> _What you need to do_: Among the records below, find the lines with the word "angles" and copy them.

═════ Extracted entries

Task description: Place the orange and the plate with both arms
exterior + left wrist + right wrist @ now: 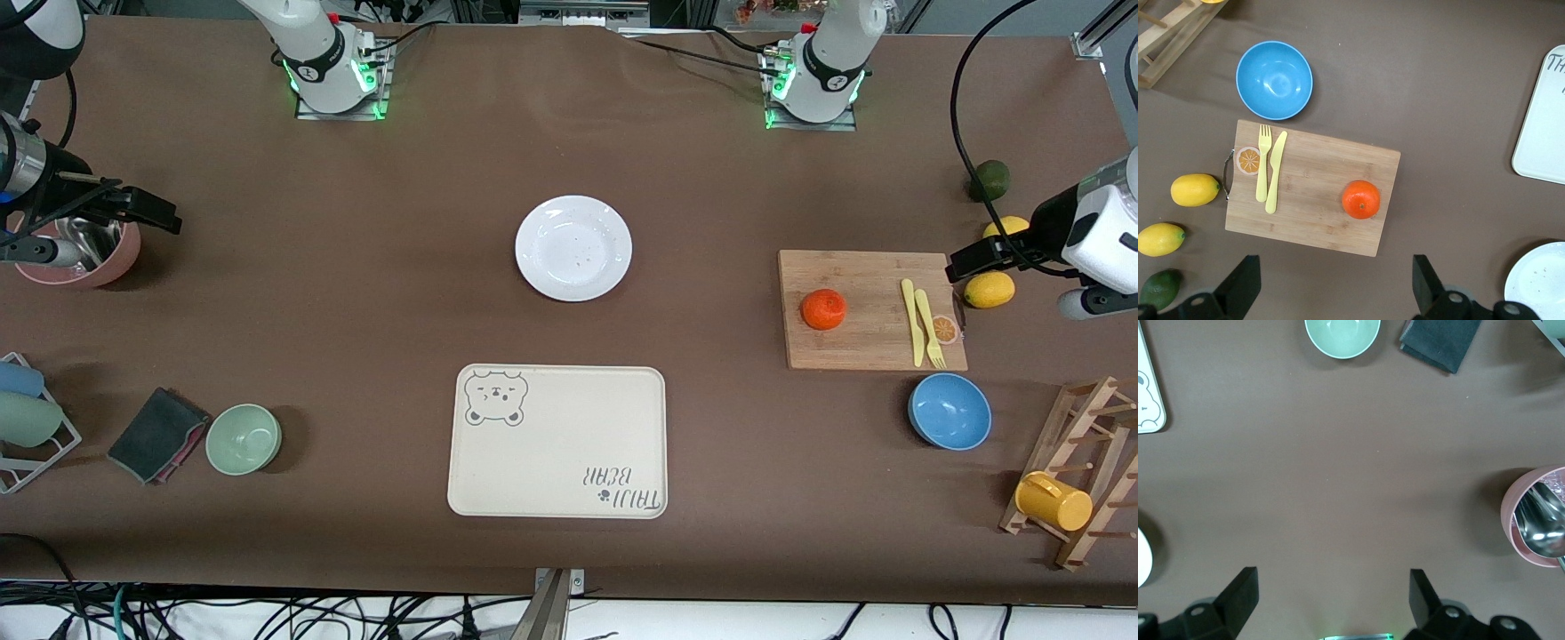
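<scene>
The orange [823,308] [1361,199] sits on a bamboo cutting board [871,347] toward the left arm's end of the table. The white plate [573,248] lies bare at the table's middle; its rim also shows as plate [1538,283] in the left wrist view. My left gripper [978,258] [1335,267] hangs open and holds nothing, above the table by the lemons, apart from the orange. My right gripper [147,212] [1331,580] hangs open, with nothing in it, over bare table beside a pink cup [89,258].
A cream bear-print tray [557,444] lies nearer the front camera than the plate. A yellow knife and fork [920,320] share the board. Two lemons [989,289], a green fruit [989,180], a blue bowl [949,411], a mug rack [1076,471], a green bowl [244,438] and a cloth [158,434] stand around.
</scene>
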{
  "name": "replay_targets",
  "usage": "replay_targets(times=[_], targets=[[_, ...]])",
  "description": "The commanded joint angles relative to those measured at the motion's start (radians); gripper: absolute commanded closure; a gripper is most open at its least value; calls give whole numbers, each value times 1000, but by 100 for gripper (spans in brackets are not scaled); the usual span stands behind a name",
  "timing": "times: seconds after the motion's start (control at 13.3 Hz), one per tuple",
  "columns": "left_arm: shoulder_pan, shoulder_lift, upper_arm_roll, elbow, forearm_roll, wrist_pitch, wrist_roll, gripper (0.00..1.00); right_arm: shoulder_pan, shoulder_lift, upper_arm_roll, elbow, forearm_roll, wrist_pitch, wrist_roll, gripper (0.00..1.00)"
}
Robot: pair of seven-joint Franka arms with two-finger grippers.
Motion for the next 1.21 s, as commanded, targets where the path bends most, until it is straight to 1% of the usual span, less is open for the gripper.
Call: replay_targets(times=[0.0,0.9,1.06,1.13], targets=[[2,-7,-3,6,-13,-15,-3,0,-4,-3,4,2,15,-10,11,0],[-4,15,-3,-11,-13,5,-5,0,-4,-3,4,3,13,-11,9,0],[-5,13,-6,-64,-13,54,-5,0,-4,-3,4,3,13,-11,9,0],[-2,6,-20,-95,-13,80,-5,0,-4,-3,4,3,13,-11,9,0]])
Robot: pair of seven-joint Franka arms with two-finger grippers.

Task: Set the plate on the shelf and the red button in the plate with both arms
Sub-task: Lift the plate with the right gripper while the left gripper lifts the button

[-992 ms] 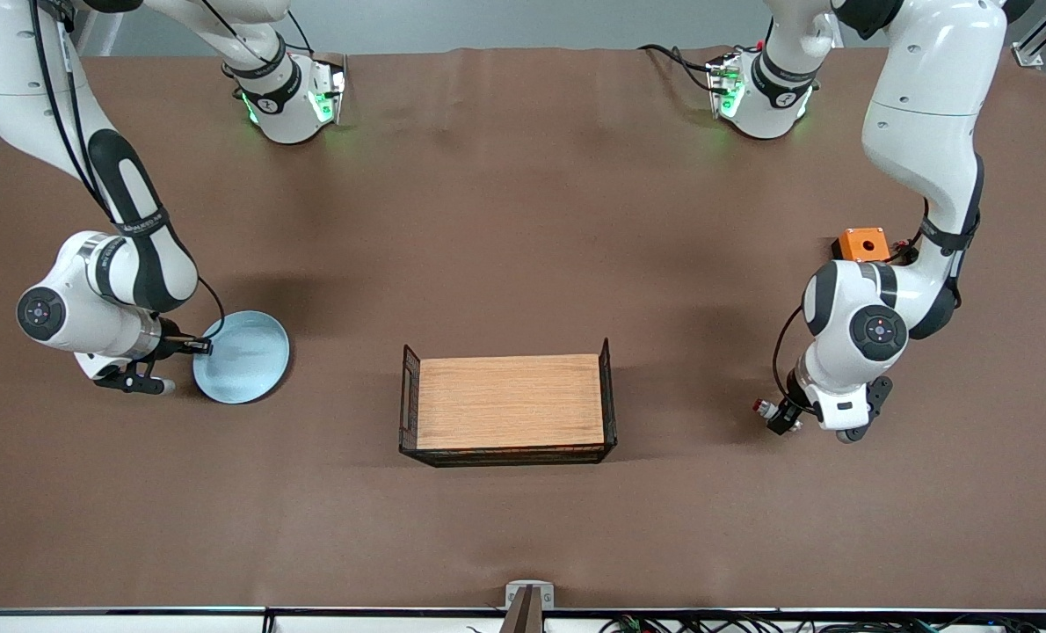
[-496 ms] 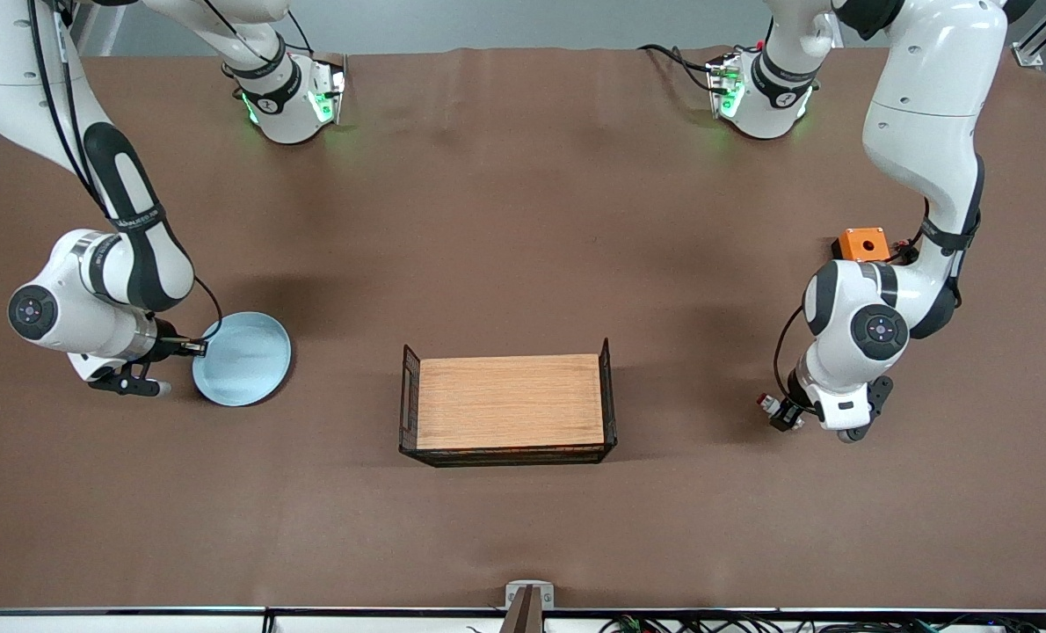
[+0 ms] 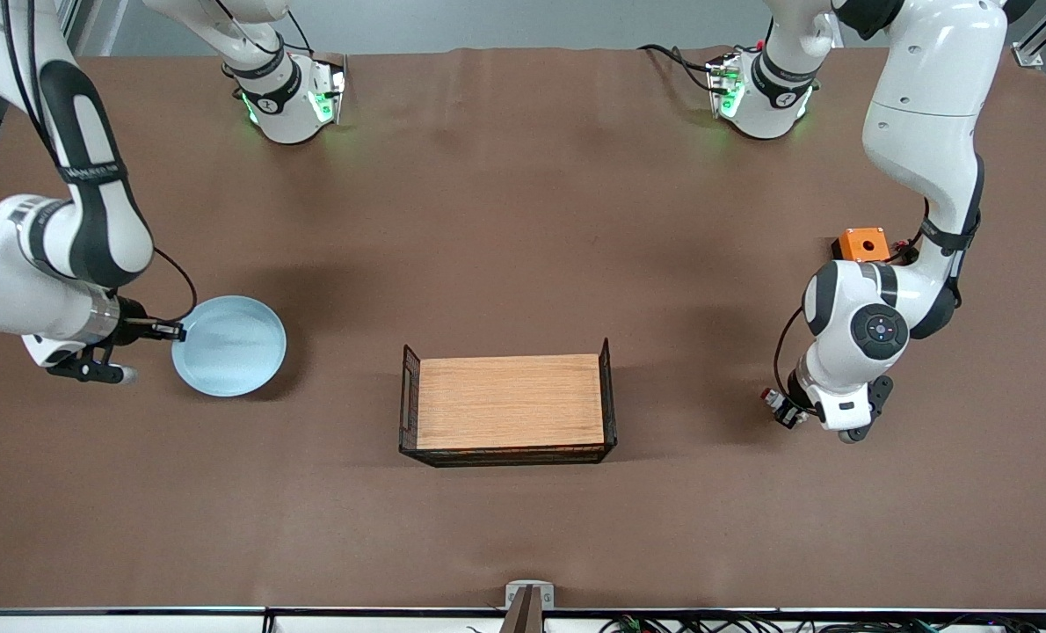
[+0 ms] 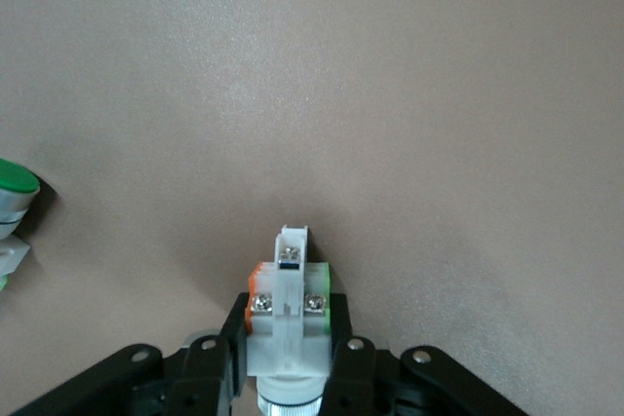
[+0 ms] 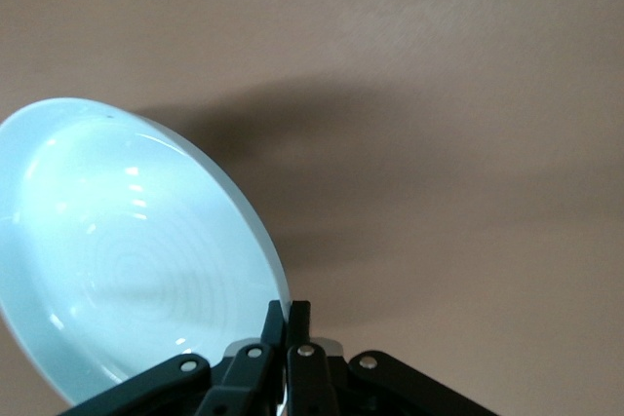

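Since the earlier frames the right arm has lifted and pulled the plate (image 3: 228, 345) farther toward its own end of the table, away from the wire tray (image 3: 508, 403); left arm barely shifted. Surface: brown matte cloth over the table (image 3: 523, 220), faintly creased, w/ grey wall strip along the bases' edge and cables along the edge nearest the camera. Right gripper (image 3: 174, 331) is pinching the plate rim, fingers pressed together on it; plate tilted, apparently off the cloth, shadow under it. Left gripper (image 3: 784, 410), toward the left arm's end from the tray, is clamped on the red button (image 3: 773, 400); its cap is hidden in the left wrist view, only the whitish body w/ screws shows. Orange box (image 3: 863, 243) partly hidden by the left arm. A green-capped part (image 4: 14, 192) is cut off at the left wrist view's edge. Arm lettering too small to read.
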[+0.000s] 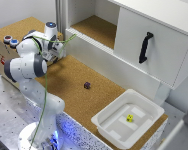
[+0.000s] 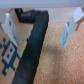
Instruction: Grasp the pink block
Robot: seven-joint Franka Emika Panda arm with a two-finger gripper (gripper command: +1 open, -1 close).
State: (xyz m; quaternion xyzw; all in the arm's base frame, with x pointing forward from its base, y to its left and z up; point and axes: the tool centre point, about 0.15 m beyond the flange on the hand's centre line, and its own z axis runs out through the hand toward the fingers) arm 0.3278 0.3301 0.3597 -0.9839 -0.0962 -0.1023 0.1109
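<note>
The Panda arm's gripper [image 1: 58, 49], fingers [image 2: 68, 31] spread wide and holding nothing, hangs well apart from the pink block [image 1: 87, 85] (a tiny maroon cube), which lies alone on the cork board [image 1: 69, 80], toward the white tray [image 1: 108, 116].

Surface: a cork board [image 1: 69, 80] is seen across the workspace, laid over a perforated metal table [image 1: 6, 112].
Landmark: a white tray [image 1: 128, 119] is set on the cork board at its end toward the exterior view's right.
Pink block [image 1: 87, 85]: found lying directly on the cork, well apart from the tray, toward the exterior view's left and farther back.
Yellow cube [image 1: 129, 118]: seen inside the tray, near its middle, not on the cork itself.
Cabinet [image 1: 144, 35]: placed behind the tray along the cork's far edge.
Wrist view: cork [image 2: 50, 55] is shown, crossed by a black cable [image 2: 31, 47].
</note>
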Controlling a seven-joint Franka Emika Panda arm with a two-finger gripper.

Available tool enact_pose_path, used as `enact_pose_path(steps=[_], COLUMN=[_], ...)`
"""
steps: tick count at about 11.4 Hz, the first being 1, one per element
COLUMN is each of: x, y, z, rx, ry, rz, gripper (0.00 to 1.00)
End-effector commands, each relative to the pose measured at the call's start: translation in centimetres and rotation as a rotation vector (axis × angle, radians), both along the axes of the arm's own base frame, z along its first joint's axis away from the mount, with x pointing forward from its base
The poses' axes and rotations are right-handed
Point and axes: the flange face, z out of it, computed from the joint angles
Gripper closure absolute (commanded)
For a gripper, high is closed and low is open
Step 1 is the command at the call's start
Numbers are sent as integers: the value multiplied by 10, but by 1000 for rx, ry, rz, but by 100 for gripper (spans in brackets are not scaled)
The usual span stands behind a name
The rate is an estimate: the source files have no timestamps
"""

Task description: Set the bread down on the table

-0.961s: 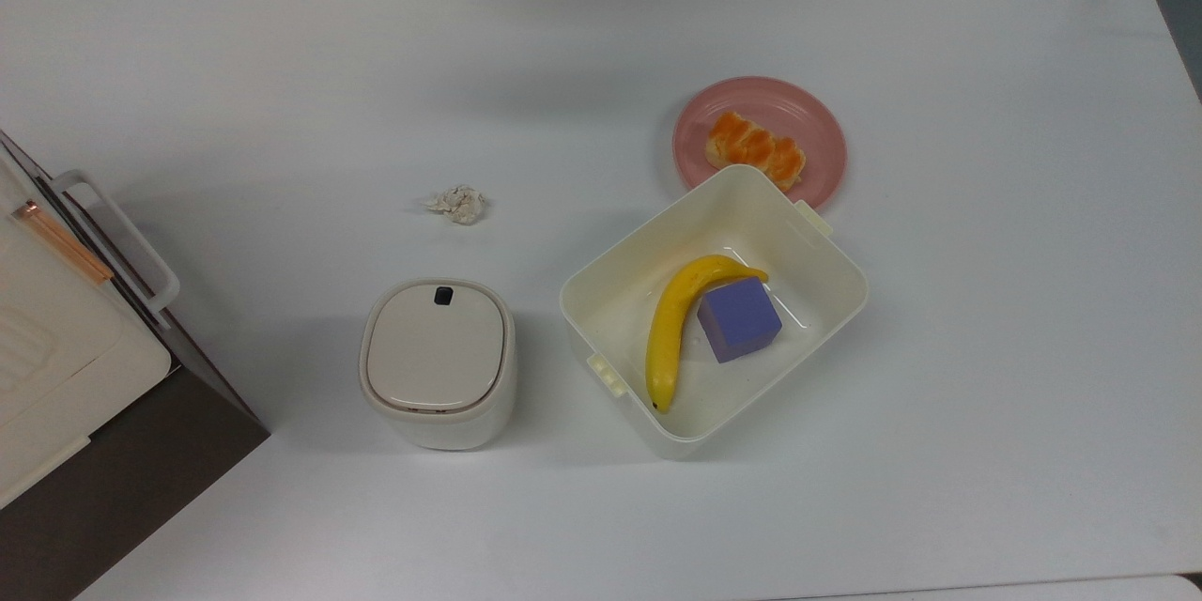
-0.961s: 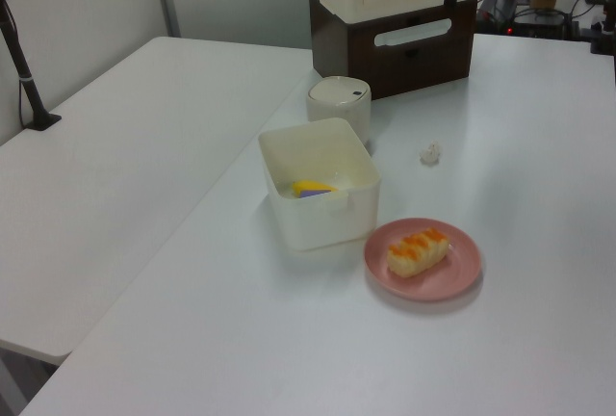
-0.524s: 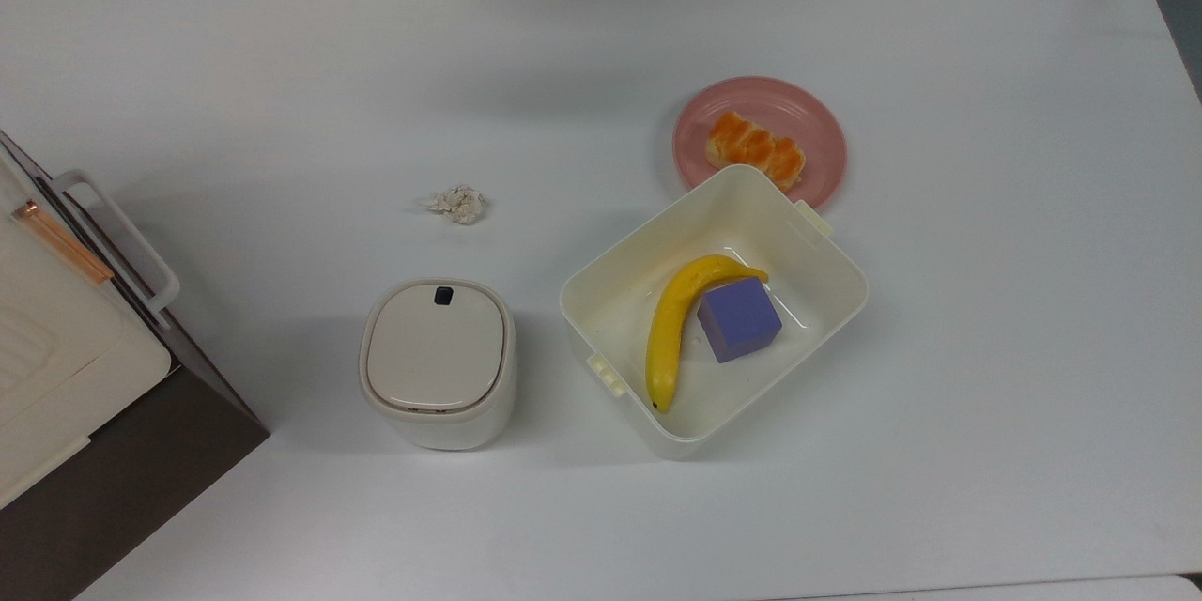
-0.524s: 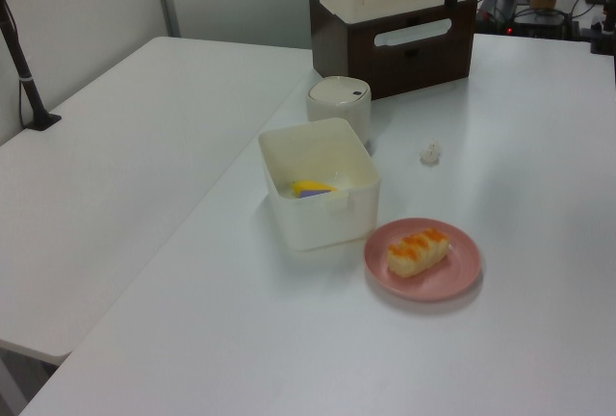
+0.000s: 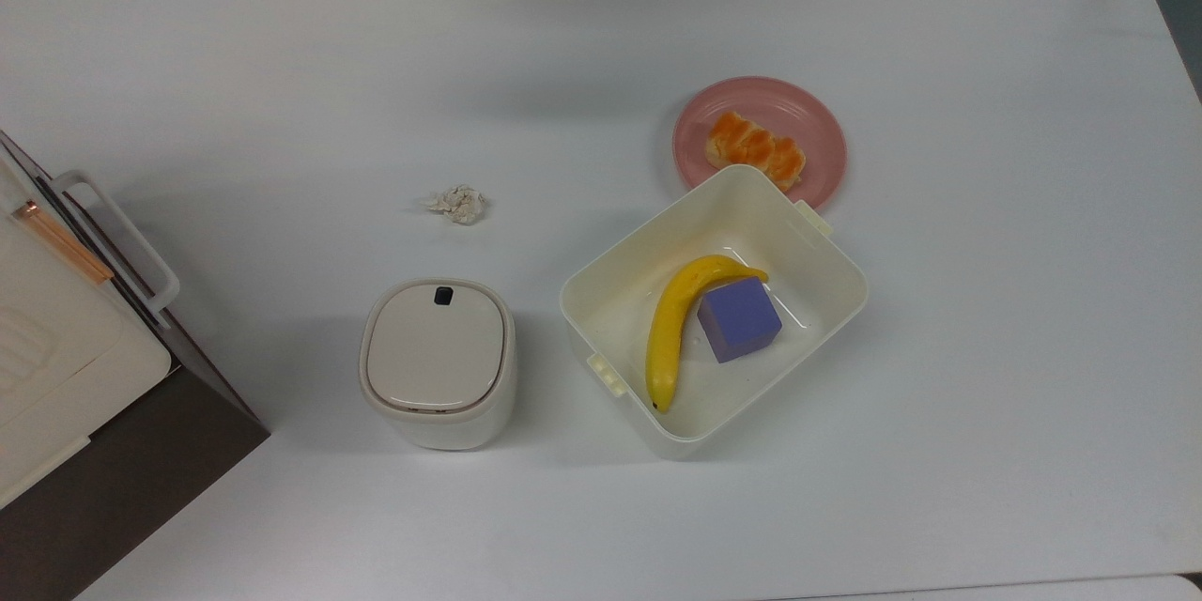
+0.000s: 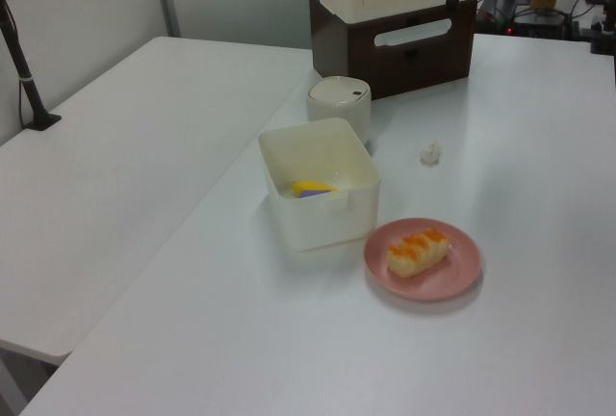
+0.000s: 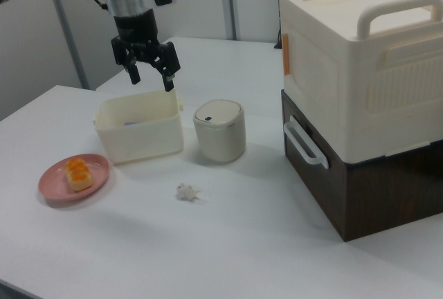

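the glossy orange-brown braided bread roll [image 7: 78,173] lies on the round pink plate [image 7: 52,187], on the white table [image 7: 228,243]. the black two-finger gripper [image 7: 149,76], fingers spread and empty, hangs high above; the roll lies below, toward the right view's left.

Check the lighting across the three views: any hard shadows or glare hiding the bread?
Top view: even light, soft shadows beside the bin on the table; bread clearly lit on the pink plate. Left view: mild sheen, bread readable. Right view: soft focus, gripper dark against the wall.
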Motion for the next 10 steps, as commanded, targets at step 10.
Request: enact_pose_path(steps=[10], x=[-15], y=[54], z=[-38], rx=[-131], ry=[114], rz=[233], gripper=[0])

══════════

> _Answer box_:
  "description": "The commanded joint angles relative to those measured at the motion's start (radians); gripper: absolute commanded closure; a gripper is most open at its least value; calls give whole numbers, each value times 1000, but by 100 for gripper (spans in brackets are not scaled); the usual span stands behind a name",
Point and axes: the flange face, z out of it, computed from the joint angles

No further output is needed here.